[Stable Diffusion] Prompt Sharing and Learning Thread

Mr-Fox

Well-Known Member
Jan 24, 2020
1,401
3,802
It was all created in the same session. So the first one with CFG 16 was this:

View attachment 3003232

Then I turned it down to 8, leading to the picture with CFG 8 in my comparison above. Then I did 5, then 11, and then worked my way up to 20.

So I didn't restart SD or reloaded the GUI or changed any other settings except moving the CFG slider.

Maybe it was a weird bug..




Yes but higher CFG, according to the tooltip, should lead to less creativity from SD and more strictly following the prompt, so it's interesting to see that SD sticks to the same bg-generation with more creativity allowed and then starts to do more on its own while the CFG goes up. Especially because I didn't specify the background in terms of building placement.

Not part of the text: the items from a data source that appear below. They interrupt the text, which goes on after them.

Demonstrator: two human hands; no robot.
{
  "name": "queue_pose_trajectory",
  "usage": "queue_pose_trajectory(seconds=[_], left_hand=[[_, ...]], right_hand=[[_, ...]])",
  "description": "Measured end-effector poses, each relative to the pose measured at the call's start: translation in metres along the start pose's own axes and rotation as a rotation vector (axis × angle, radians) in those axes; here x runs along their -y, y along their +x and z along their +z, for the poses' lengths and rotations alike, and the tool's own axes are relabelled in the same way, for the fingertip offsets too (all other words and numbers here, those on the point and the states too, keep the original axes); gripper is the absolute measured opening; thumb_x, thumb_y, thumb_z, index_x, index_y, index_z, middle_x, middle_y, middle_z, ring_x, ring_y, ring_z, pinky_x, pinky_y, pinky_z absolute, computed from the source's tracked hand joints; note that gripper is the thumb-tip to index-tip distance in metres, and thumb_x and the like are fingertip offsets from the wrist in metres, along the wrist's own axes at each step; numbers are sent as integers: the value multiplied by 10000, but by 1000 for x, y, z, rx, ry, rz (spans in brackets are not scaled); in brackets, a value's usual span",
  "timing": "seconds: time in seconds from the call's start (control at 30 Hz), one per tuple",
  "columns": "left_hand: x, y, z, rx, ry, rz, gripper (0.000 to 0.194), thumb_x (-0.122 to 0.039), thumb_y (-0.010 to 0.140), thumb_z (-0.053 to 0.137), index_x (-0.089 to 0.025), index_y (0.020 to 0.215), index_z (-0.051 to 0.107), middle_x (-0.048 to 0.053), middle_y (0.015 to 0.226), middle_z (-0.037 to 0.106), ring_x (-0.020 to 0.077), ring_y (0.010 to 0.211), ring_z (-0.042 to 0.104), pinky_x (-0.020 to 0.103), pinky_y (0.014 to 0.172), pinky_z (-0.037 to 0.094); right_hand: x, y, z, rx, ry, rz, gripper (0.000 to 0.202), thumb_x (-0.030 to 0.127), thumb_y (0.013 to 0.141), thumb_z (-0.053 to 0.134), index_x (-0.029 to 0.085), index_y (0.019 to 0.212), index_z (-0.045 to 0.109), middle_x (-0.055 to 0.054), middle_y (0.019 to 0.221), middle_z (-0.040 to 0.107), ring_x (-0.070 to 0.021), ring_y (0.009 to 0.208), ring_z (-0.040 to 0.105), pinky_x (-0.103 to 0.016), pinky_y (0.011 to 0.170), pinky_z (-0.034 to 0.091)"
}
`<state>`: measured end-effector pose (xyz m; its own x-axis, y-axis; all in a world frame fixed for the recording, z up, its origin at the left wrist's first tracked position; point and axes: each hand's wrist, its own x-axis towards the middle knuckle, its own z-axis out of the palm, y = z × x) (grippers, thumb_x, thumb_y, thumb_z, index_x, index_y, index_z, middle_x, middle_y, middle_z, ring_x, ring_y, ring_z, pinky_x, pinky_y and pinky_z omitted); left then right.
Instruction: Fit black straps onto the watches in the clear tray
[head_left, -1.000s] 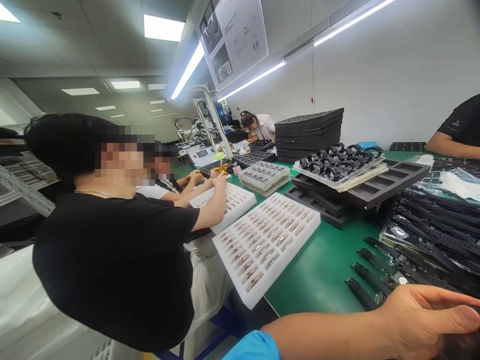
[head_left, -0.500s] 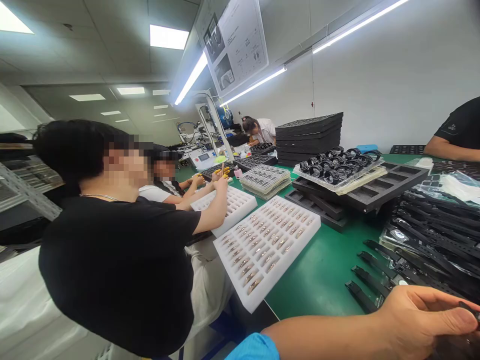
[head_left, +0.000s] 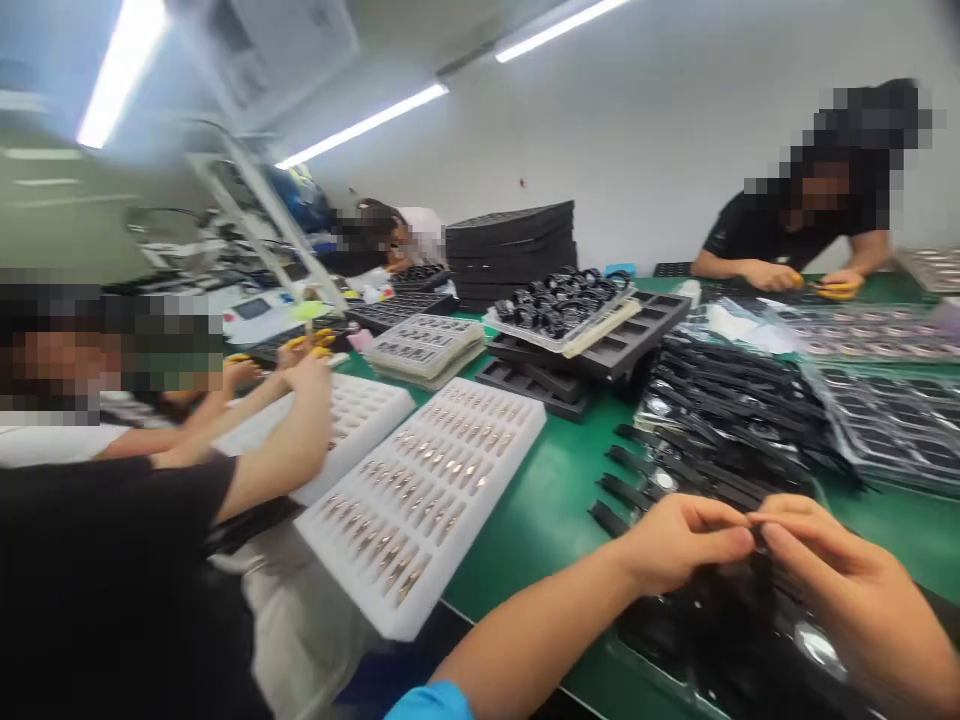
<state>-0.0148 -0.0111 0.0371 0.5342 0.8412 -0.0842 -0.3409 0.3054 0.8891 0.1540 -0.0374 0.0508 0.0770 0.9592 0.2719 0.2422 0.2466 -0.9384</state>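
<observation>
My left hand and my right hand meet at the lower right, fingertips pinched together. Between them is a small black piece, mostly hidden by the fingers; it looks like part of a black watch strap. Under my hands lie black straps on clear plastic, with a round shiny watch back beside my right hand. Just beyond, several black watch straps stick out in a row to the left. A heap of black strapped watches lies behind them.
White foam trays of shiny metal parts stand left on the green table. Black foam trays are stacked behind, near a clear tray of watches. Clear trays lie right. Co-workers sit opposite and left.
The view has swung to the right. My right hand now shows, its fingers meeting my left hand's. The co-worker opposite has come further into view.
</observation>
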Motion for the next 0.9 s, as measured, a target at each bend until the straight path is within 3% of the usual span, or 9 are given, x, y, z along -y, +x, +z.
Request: queue_pose_trajectory(seconds=[0.17, 0.3, 0.4, 0.53, 0.77, 0.83, 0.9], left_hand=[[-19, 5, -2, 115, 49, -39, 516, -600, 739, 799, -126, 663, 609, -24, 617, 524, 82, 589, 460, 212, 573, 347], [-27, 3, -3, 189, 209, -40, 481, -581, 798, 753, -126, 690, 637, -28, 648, 510, 86, 622, 438, 215, 602, 332], [-28, 1, -3, 245, 305, -85, 458, -574, 804, 746, -119, 756, 711, -20, 667, 528, 89, 637, 432, 212, 613, 333], [-24, 1, -2, 322, 344, -171, 493, -602, 802, 735, -119, 886, 783, 8, 712, 585, 104, 655, 452, 217, 619, 352], [-18, 2, -1, 330, 313, -138, 557, -660, 819, 686, -123, 917, 795, 20, 695, 583, 100, 614, 430, 218, 562, 314], [-18, 1, 0, 265, 366, -69, 519, -626, 868, 648, -131, 944, 783, 19, 695, 592, 109, 618, 450, 226, 573, 335], [-20, 1, 2, 122, 528, 77, 411, -527, 930, 610, -150, 982, 764, 33, 761, 644, 139, 687, 517, 250, 641, 397]], right_hand=[[14, 1, 9, -54, 197, 139, 291, 534, 822, 752, 244, 845, 761, -47, 892, 723, -233, 866, 660, -311, 784, 550], [20, 1, 15, -52, 285, 195, 306, 522, 836, 750, 217, 817, 730, -25, 791, 692, -165, 715, 596, -258, 667, 514], [19, 3, 13, -179, 395, 245, 325, 535, 824, 764, 219, 815, 687, 7, 701, 646, -127, 589, 512, -228, 541, 457], [17, 10, 7, -345, 523, 251, 345, 529, 800, 796, 216, 849, 660, 17, 698, 646, -100, 541, 441, -207, 507, 417], [13, 14, 3, -348, 538, 206, 316, 497, 849, 759, 215, 909, 630, 9, 747, 655, -99, 552, 441, -225, 541, 422], [12, 12, 3, -313, 468, 180, 312, 506, 884, 710, 229, 993, 618, 14, 762, 641, -120, 585, 490, -247, 575, 455], [13, 8, 5, -207, 321, 165, 337, 515, 901, 673, 245, 1092, 612, 15, 791, 631, -143, 616, 534, -269, 587, 474]])
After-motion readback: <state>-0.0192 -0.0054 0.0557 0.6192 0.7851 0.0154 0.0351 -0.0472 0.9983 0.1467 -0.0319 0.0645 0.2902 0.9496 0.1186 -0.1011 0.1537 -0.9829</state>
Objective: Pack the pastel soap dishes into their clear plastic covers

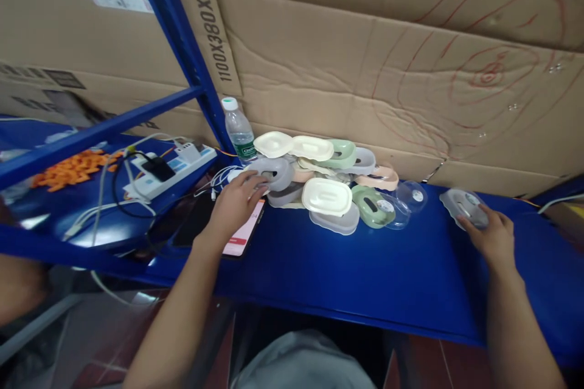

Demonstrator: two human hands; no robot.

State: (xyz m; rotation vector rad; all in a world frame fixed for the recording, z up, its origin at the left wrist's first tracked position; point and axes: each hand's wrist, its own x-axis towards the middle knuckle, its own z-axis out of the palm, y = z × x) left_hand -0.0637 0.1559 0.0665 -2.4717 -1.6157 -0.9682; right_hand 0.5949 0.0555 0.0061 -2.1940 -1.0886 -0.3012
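Note:
At the pile's left end my left hand (237,203) is closed on the rim of a grey plastic tray (281,174), which looks like a soap dish with a slot in its bottom. Off to the right, my right hand (495,240) grips another grey soap dish (460,203), with a clear cover and a round sticker on it. Between them lies a heap of similar pieces: a cream one (327,197), a green dish (373,206) with a sticker, a peach one (378,178) and clear covers (412,196).
A water bottle (239,132) stands behind the pile. Beside my left wrist lies a phone (241,237) with a lit screen. Further left are a blue frame post (180,30), a power strip (171,176) with cables and orange pieces (73,170). Cardboard (319,55) backs the blue table (365,279).

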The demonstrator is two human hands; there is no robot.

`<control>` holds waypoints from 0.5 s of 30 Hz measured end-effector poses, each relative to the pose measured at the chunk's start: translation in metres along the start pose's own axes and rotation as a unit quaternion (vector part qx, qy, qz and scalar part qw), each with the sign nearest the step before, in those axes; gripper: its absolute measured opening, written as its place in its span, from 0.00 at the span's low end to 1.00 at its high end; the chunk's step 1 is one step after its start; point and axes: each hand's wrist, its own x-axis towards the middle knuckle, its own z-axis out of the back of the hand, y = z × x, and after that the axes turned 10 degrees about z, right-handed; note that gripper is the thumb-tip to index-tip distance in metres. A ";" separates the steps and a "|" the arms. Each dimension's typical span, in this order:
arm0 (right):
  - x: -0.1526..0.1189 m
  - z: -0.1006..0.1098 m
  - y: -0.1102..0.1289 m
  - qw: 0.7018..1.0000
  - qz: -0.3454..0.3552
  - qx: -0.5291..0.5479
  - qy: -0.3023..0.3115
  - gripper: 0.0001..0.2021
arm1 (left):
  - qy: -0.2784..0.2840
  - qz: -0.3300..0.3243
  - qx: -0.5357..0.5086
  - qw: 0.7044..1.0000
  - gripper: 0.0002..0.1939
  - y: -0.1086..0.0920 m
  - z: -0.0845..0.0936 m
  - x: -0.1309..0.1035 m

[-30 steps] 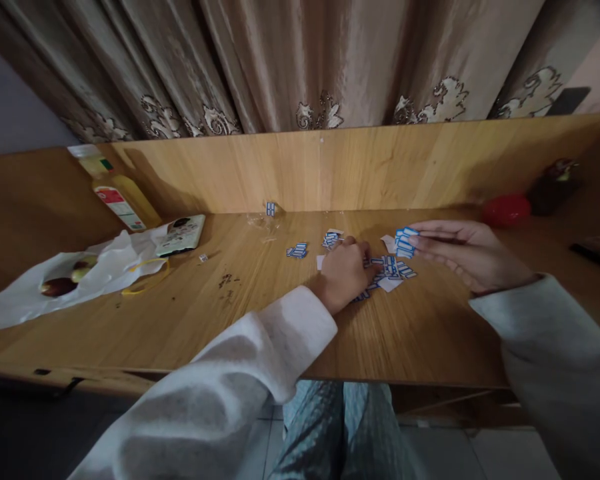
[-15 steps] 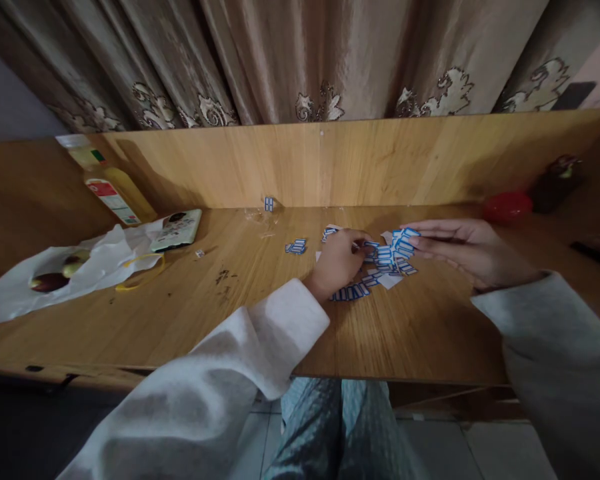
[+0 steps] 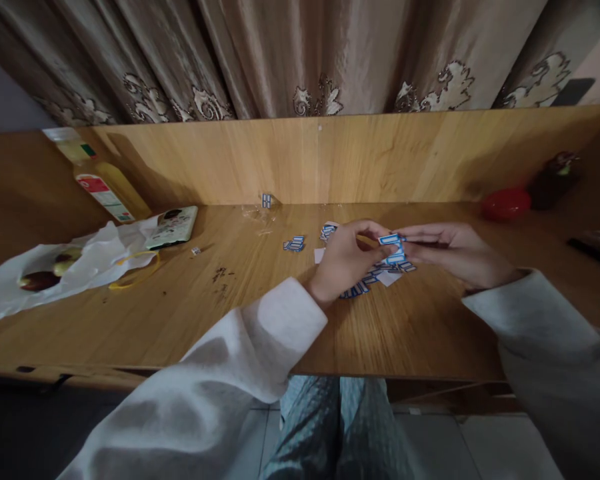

Also, rain is generally missing. Something that was present in the OG:
(probably something I could fix with prompt weights)
View attachment 3003234
If you want the rain but it's missing try add weight to that tag: (rain:1.2). The bracket gives an additional 0.1 in weight to the tag, the bracket has to do with attention I think.

Tag: single word, Token: several words describing the same object.

You can also use the negative prompt in combination with the positive to give it even stronger emphasis:

pos : (rain:1.2)
neg: missing rain, clear weather etc.

If you add weight to the negative tags it's ofc even stronger.
 

Fuchsschweif

Well-Known Member
Sep 24, 2019
1,144
1,954
If you want the rain but it's missing try add weight to that tag: (rain:1.2). The bracket gives an additional 0.1 in weight to the tag, the bracket has to do with attention I think.

Tag: single word, Token: several words describing the same object.

You can also use the negative prompt in combination with the positive to give it even stronger emphasis:

pos : (rain:1.2)
neg: missing rain, clear weather etc.

If you add weight to the negative tags it's ofc even stronger.
Yes I know that but thanks! :)

But another question, if I upscale with the SD script on image2image I can't specify high res steps, and I get more blurry results. How can I improve the sharpness of the output?

This is image2image from the original with 40 sample steps, 20 looked the same:

1697221786153.png

Settings:

You don't have permission to view the spoiler content. Log in or register now.
 

Mr-Fox

Well-Known Member
Jan 24, 2020
1,401
3,802
Yes I know that but thanks! :)

But another question, if I upscale with the SD script on image2image I can't specify high res steps, and I get more blurry results. How can I improve the sharpness of the output?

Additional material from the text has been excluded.